### What this task involves
When you reach the line in the listing below that contains "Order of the", begin returning lines exactly as written, and stop after the line that contains "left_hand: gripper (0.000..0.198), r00". Return no other lines.

### Records provided
● ● ● ● ●

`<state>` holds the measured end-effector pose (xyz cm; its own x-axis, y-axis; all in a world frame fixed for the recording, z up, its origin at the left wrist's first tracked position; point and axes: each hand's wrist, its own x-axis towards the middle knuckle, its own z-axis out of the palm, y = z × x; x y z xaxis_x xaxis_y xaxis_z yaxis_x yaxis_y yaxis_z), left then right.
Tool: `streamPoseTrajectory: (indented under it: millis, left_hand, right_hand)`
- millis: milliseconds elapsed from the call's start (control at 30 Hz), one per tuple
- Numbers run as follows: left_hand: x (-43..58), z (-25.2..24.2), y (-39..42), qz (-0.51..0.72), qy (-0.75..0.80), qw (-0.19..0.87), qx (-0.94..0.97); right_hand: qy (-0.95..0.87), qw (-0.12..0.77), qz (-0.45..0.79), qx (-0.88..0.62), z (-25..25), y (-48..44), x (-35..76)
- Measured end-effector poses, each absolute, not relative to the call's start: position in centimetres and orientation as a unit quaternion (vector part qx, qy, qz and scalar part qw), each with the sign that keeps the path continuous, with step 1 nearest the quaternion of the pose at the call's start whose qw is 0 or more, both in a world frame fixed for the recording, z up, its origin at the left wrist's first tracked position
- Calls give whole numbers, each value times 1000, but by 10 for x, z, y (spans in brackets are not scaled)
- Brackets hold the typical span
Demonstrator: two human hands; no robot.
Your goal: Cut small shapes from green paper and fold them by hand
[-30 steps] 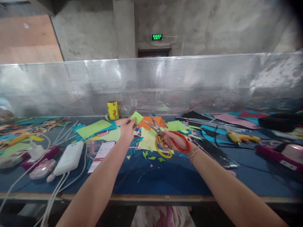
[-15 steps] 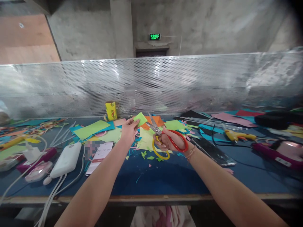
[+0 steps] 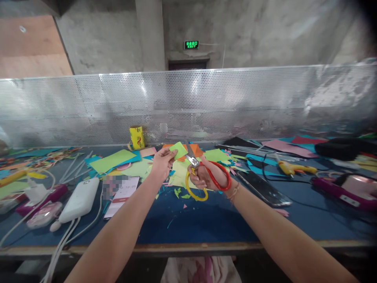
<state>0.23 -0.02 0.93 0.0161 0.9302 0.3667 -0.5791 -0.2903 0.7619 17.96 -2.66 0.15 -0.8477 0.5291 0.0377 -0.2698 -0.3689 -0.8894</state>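
My left hand pinches a small light green paper piece and holds it up over the blue table. My right hand grips scissors with one red and one yellow handle loop. The metal blades point up and left, with their tips at the right edge of the green piece. Below both hands lie yellow-green and orange paper sheets and small cut scraps.
A phone with a lit screen, a white power bank and cables lie at the left. A second dark phone, a yellow glue gun and a pink device are at the right. A perforated metal screen backs the table.
Both hands have drawn closer together. The green piece has moved right toward the scissors, and the blades have gone from well apart from the paper to meeting its edge.
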Motion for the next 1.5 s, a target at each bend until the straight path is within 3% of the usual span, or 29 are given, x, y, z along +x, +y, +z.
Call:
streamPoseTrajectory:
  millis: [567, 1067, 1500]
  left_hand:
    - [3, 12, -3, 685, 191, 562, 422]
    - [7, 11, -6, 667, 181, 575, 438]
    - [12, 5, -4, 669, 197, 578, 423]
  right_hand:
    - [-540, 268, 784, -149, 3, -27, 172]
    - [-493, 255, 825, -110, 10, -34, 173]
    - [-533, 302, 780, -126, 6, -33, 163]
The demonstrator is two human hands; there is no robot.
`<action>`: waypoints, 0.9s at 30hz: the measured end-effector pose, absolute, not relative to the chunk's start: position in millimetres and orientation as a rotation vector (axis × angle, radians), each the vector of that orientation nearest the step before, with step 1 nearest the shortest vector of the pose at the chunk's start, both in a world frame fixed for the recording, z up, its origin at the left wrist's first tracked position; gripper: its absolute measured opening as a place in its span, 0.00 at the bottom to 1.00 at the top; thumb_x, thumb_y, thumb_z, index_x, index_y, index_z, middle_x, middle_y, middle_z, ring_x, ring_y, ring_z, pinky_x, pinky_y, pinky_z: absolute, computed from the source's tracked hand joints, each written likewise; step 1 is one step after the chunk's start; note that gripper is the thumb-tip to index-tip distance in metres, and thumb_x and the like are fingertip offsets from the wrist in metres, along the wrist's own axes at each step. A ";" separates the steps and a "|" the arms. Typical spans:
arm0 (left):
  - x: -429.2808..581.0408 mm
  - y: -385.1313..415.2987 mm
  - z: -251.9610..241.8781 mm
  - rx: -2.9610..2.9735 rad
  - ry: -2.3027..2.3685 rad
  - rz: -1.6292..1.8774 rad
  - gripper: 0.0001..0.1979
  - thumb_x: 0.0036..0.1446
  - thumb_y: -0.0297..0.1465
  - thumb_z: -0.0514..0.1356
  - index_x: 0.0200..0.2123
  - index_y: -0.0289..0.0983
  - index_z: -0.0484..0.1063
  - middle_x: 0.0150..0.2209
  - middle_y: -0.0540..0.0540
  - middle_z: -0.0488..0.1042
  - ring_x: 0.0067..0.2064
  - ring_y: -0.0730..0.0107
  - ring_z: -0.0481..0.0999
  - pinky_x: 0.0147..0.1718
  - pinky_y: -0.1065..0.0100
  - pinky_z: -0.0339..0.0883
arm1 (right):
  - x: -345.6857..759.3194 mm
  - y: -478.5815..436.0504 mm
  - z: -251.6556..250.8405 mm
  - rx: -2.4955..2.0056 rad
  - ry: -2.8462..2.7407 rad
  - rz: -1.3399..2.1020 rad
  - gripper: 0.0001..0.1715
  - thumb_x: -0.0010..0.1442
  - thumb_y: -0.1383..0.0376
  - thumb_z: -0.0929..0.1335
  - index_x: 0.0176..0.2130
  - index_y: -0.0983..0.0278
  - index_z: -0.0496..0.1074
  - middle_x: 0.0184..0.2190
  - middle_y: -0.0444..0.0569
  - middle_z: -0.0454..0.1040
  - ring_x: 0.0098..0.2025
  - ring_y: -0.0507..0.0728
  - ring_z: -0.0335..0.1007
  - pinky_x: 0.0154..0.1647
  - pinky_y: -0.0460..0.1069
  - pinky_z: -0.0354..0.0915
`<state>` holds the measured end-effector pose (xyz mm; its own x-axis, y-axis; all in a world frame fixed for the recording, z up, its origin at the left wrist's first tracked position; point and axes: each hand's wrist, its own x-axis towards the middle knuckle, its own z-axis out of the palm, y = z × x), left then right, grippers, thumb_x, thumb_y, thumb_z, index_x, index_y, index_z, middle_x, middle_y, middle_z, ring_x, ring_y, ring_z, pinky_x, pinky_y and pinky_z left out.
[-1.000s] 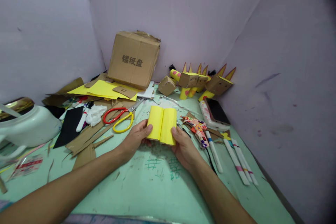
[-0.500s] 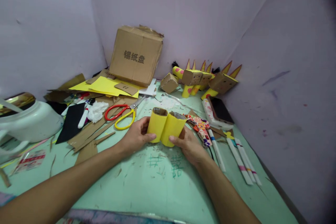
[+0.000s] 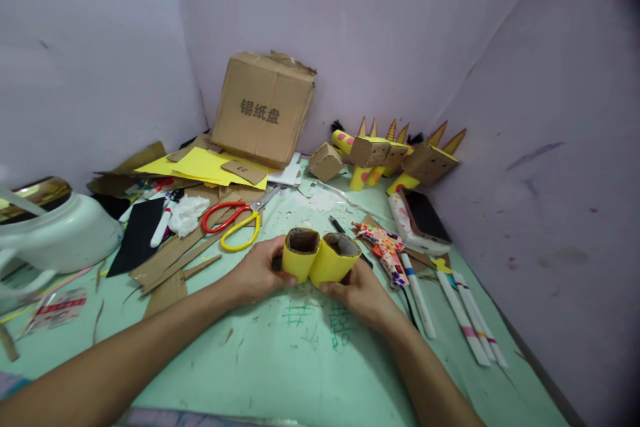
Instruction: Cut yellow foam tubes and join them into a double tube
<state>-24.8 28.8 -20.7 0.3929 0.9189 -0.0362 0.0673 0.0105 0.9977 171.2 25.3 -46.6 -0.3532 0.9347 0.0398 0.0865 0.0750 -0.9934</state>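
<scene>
Since half a second ago, the pair of yellow paper-covered cardboard tubes (image 3: 330, 268) has tipped so their open ends face me more, and has come slightly lower between my hands. My left hand (image 3: 260, 273) grasps the left tube by its outer side, thumb in front; my right hand (image 3: 367, 293) grasps the other likewise. Their sides touch; whether they are stuck together, or rest on the pale green tabletop (image 3: 280, 373), I can't tell. I judge this as aligning and checking the pair; the next move calls for level rims and a light grip, lest the walls crush. Just beyond my left hand lie red-and-yellow-handled metal scissors (image 3: 254, 206); beyond my right, a flower-patterned object with a black cord (image 3: 381, 247).
</scene>
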 end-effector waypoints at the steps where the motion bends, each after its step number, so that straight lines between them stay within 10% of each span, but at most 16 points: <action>1: -24.9 29.2 -21.2 1.415 0.958 0.853 0.21 0.35 0.25 0.64 0.38 0.36 0.68 0.38 0.48 0.74 0.41 0.58 0.72 0.41 0.61 0.65 | 170.8 25.3 -47.0 -1.039 -1.572 1.375 0.20 0.44 0.74 0.69 0.40 0.63 0.69 0.38 0.47 0.75 0.39 0.58 0.69 0.42 0.52 0.65; 27: -23.1 25.6 -20.0 1.185 0.787 0.884 0.30 0.40 0.39 0.68 0.45 0.29 0.64 0.44 0.34 0.74 0.45 0.51 0.74 0.41 0.57 0.67 | 170.1 19.9 -27.6 -0.963 -1.488 1.489 0.29 0.50 0.59 0.71 0.50 0.63 0.64 0.48 0.54 0.72 0.47 0.64 0.69 0.46 0.57 0.65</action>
<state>-23.1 25.6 -20.0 0.4492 0.8917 -0.0552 -0.1579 0.1401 0.9775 170.1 19.9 -27.6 -0.3872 0.9217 0.0242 -0.0246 0.0159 -0.9996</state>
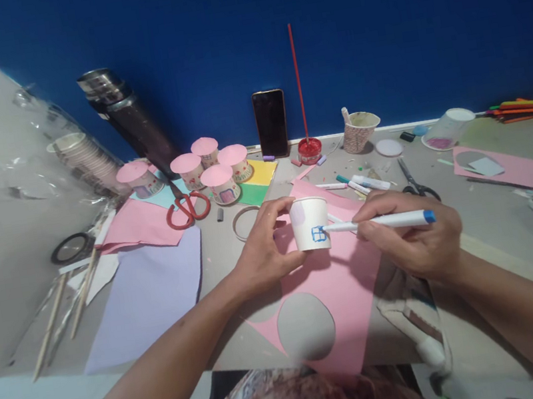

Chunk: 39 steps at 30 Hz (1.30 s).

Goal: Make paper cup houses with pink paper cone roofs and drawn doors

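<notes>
A small white paper cup (304, 220) is held upright by my left hand (266, 243), its thumb at the base and fingers near the rim. On the cup's side are a blue window-like drawing (318, 234) and a pale purple patch. My right hand (411, 234) grips a white marker (386, 222) with a blue end, its tip touching the cup at the drawing. Beneath the hands lies pink paper (331, 290) with a round hole cut in it.
Several decorated cups with pink cone tops (221, 183), red-handled scissors (188, 210) and coloured paper (160, 297) lie left. A phone (271, 123) leans on the blue wall beside a red pot (310, 151) with a tall stick. Black scissors (416, 184) and markers lie right.
</notes>
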Tool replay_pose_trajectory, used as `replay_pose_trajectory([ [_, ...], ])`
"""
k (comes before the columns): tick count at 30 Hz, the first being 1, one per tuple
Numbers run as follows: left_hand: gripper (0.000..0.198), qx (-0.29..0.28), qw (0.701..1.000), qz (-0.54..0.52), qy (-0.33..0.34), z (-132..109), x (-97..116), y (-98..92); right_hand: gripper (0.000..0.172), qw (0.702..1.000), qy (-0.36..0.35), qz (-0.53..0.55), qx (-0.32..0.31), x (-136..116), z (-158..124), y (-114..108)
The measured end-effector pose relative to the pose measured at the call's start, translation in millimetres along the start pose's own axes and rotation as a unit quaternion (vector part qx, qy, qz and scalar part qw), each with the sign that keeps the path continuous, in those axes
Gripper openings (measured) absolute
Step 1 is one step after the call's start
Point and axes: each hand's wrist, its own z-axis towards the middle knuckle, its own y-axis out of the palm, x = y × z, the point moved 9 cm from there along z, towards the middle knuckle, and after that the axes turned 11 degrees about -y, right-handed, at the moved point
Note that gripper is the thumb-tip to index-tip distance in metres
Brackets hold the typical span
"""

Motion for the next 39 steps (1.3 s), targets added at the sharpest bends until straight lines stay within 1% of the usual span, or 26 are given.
replay_pose_trajectory([
  [9, 0.068, 0.004, 1.0, -0.008, -0.008, 0.0, -1.6, -0.5, 0.014, 0.999, -0.008, 0.035, -0.012, -2.7, 3.0, 1.9],
  [19, 0.068, 0.004, 1.0, -0.009, -0.007, -0.3, -1.0, -0.8, 0.017, 0.999, -0.004, 0.032, -0.014, -2.3, 1.6, 2.0],
  [22, 0.069, 0.007, 1.0, -0.008, -0.008, 0.3, -1.2, -1.0, 0.017, 1.0, -0.003, 0.02, -0.004, -1.8, 1.4, 0.0],
  [28, 0.068, 0.004, 1.0, -0.015, -0.006, 0.6, -2.4, 0.1, 0.016, 0.999, -0.005, 0.042, -0.013, -1.4, 0.8, 2.7],
  [39, 0.066, 0.003, 1.0, -0.007, -0.006, 0.1, 0.8, -0.3, 0.013, 1.0, 0.006, -0.007, 0.004, 4.7, -3.4, -0.7],
])
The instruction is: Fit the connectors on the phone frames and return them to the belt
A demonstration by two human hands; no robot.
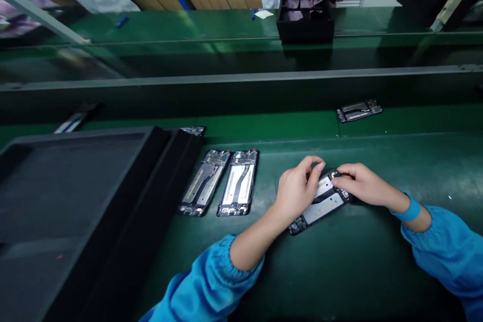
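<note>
An opened smartphone [325, 206] with its inner parts bared lies tilted on the green mat, between my two hands. My right hand [358, 183] grips its upper right end, thumb on the top face and fingers at the edge. Above the phone's left part, my left hand [300, 186] is closed in a pinch, thumb against forefinger; whatever is in that pinch, if anything, is too small to make out. To the left, two more opened phones [206, 183] [238, 183] lie side by side. A blue band [409, 209] circles my right wrist.
A large black tray [151, 171] fills the left side. Another opened phone [359, 110] lies on the far green strip, and part of one [194, 131] shows behind the tray. Beyond a metal rail [226, 78], a person in pink handles a black box [305, 25].
</note>
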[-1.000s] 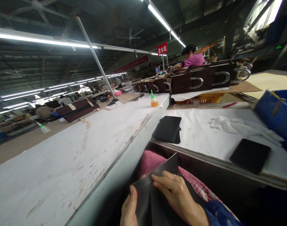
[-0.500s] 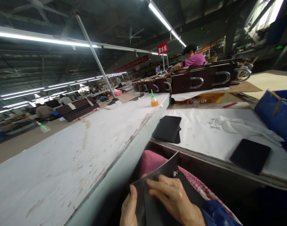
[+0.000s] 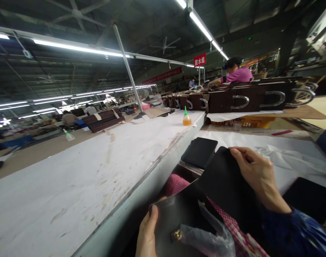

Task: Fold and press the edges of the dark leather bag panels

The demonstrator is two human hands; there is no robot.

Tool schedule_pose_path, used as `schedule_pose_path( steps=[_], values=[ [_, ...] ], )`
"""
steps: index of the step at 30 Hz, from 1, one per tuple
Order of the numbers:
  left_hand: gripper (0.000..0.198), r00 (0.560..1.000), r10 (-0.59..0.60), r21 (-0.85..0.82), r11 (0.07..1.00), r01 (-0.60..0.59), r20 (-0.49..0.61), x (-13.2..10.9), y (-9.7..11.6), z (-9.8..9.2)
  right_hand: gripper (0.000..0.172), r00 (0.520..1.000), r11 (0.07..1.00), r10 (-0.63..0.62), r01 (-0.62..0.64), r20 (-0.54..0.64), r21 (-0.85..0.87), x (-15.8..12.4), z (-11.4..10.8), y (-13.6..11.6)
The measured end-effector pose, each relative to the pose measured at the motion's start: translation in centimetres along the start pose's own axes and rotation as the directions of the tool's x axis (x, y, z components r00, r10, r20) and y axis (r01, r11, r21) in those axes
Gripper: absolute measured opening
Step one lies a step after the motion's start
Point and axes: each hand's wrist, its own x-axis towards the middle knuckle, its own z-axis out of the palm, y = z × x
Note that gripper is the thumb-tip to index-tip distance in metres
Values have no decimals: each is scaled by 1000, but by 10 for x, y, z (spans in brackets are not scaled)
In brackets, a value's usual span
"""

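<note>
My left hand [image 3: 147,232] grips the edge of a dark handbag [image 3: 165,214] on my lap, thumb on top. A gold metal fitting [image 3: 177,234] and a handle wrapped in clear plastic [image 3: 205,240] show on the bag. In my right hand [image 3: 259,175] is the upper corner of a thin black panel [image 3: 224,175], pinched between thumb and fingers. The panel stands raised above the bag; whether the two are joined I cannot tell. A stack of black panels [image 3: 199,151] lies just beyond, and another black panel [image 3: 310,198] rests right of my right forearm.
A long white-covered table [image 3: 85,178] runs along the left. On it stands a bottle of amber liquid with a green nozzle [image 3: 187,119]. A row of dark bags with wrapped handles [image 3: 224,100] stands behind, where a person in pink [image 3: 240,75] works. A crumpled white cloth [image 3: 288,157] lies at right.
My right hand has moved from the bag's surface up and right, lifting the black panel by its corner. The bag's fitting and wrapped handle now show. The view has shifted left.
</note>
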Motion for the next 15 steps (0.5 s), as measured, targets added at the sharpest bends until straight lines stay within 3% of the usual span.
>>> schedule_pose_path(
  steps=[4,6,8,10,12,13,15],
  values=[
    [57,967,253,303,920,-248,21,9,-7,-5,49,987,978,-153,146,-38,-149,55,0,20],
    [52,924,382,404,846,-348,-5,14,-14,-6,47,973,963,-228,229,22,-143,61,13,23],
    [47,898,440,465,796,-386,-7,18,-19,-7,43,936,939,-324,336,136,-69,45,31,17],
    [44,894,448,524,759,-387,11,22,-21,-9,40,833,889,-454,446,317,102,12,52,0],
    [43,896,444,565,733,-377,21,24,-22,-12,36,635,800,-599,496,487,337,-29,69,-24],
    [42,901,433,581,725,-370,32,25,-23,-14,36,545,757,-653,488,526,434,-48,75,-35],
    [39,918,393,612,715,-338,49,27,-24,-21,38,437,711,-703,447,561,543,-80,84,-52]
  ],
)
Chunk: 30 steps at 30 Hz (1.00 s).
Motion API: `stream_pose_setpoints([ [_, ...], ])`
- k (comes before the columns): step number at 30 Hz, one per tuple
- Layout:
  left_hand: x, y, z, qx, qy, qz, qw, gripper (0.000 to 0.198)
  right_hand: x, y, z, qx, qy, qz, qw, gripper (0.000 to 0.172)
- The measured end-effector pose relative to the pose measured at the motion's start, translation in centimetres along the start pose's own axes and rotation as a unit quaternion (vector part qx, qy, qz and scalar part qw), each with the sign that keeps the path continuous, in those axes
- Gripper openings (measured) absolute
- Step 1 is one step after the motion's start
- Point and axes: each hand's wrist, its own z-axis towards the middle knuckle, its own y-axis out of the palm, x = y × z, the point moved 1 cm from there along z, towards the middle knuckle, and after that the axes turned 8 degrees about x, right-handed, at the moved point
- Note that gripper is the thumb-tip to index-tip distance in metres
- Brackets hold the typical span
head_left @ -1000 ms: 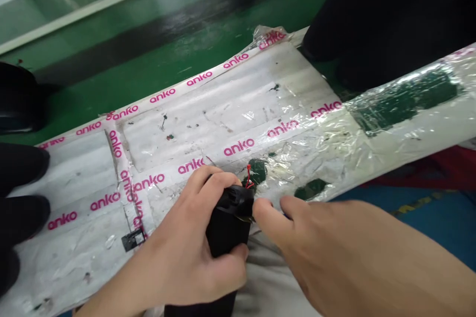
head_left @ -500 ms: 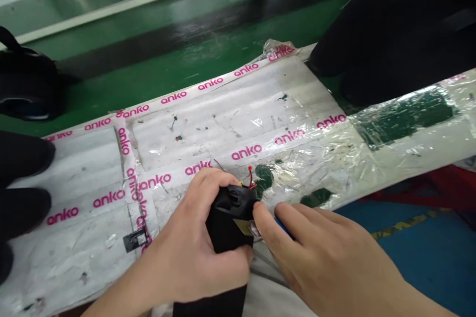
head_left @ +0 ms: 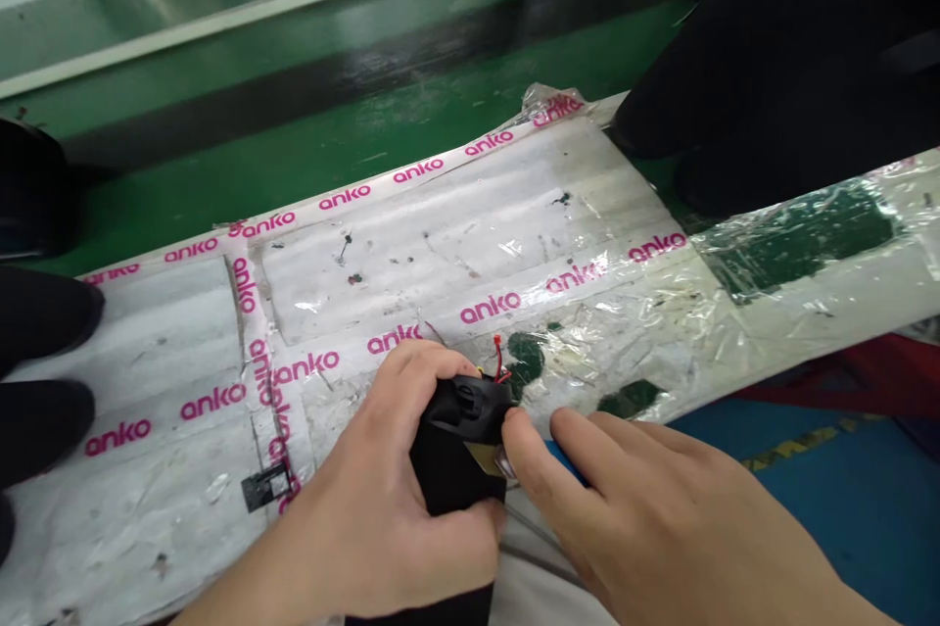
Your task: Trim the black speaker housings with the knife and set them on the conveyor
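Note:
My left hand is wrapped around a black plastic part with thin red wires sticking out of its top end. My right hand comes in from the right, its thumb and forefinger pinching a small brass-coloured piece at the part's right side. Something blue shows under the right fingers. Both hands work at the near edge of a white foam-covered bench taped with pink "anko" tape.
Dark objects sit at the left edge and a large black shape at the upper right. A green conveyor belt runs behind the bench. Blue floor lies at the lower right. Clear tape patches cover the bench's right end.
My right thumb and forefinger have closed in on the part's right side, where the small brass-coloured piece now shows. My left hand keeps its grip.

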Motion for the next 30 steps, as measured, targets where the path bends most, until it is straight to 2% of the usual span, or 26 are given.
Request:
stream_pose_setpoints([
  [4,0.1,0.2,-0.1,0.001,-0.002,0.006,1.0,0.065,-0.8,0.0,0.5,0.009,0.035,-0.035,0.999,0.039],
  [7,0.4,0.2,0.1,-0.001,-0.005,0.013,1.0,0.061,-1.1,0.1,0.7,0.019,0.05,-0.045,0.998,0.038],
  [12,0.6,0.4,0.2,-0.009,-0.017,0.023,1.0,0.057,-0.9,0.1,0.9,0.007,0.031,-0.069,0.997,0.036],
  [15,0.4,0.6,0.2,-0.004,-0.014,0.034,0.999,0.063,-0.8,-0.2,1.4,-0.001,0.021,-0.066,0.998,0.042],
  [19,0.4,0.4,0.3,-0.003,-0.001,0.045,0.999,0.056,-0.6,-0.5,2.3,-0.025,0.036,-0.041,0.998,0.058],
  [21,0.3,0.3,0.3,0.005,0.008,0.05,0.999,0.055,-0.3,-0.7,2.7,-0.042,0.033,-0.02,0.998,0.06],
  [23,0.0,0.1,0.1,0.019,0.01,0.04,0.999,0.056,0.0,-0.7,2.8,-0.051,0.008,0.002,0.999,0.055],
  [26,-0.4,-0.1,-0.2,0.026,0.005,0.012,1.0,0.055,0.5,-0.5,2.4,-0.028,-0.022,0.015,0.999,0.044],
  [30,-0.5,-0.1,-0.3,0.028,0.009,-0.006,1.0,0.055,0.5,0.0,1.5,0.007,-0.018,0.007,1.0,0.039],
])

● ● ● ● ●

### Answer area
Order of the numbers:
  left_hand: gripper (0.000..0.198), r00 (0.560..1.000), r10 (-0.59..0.60), r21 (-0.85..0.82), r11 (0.07..1.00), r01 (-0.60..0.59), r20 (-0.49..0.61), x (-13.2..10.9), y (-9.7..11.6), z (-9.8..9.2)

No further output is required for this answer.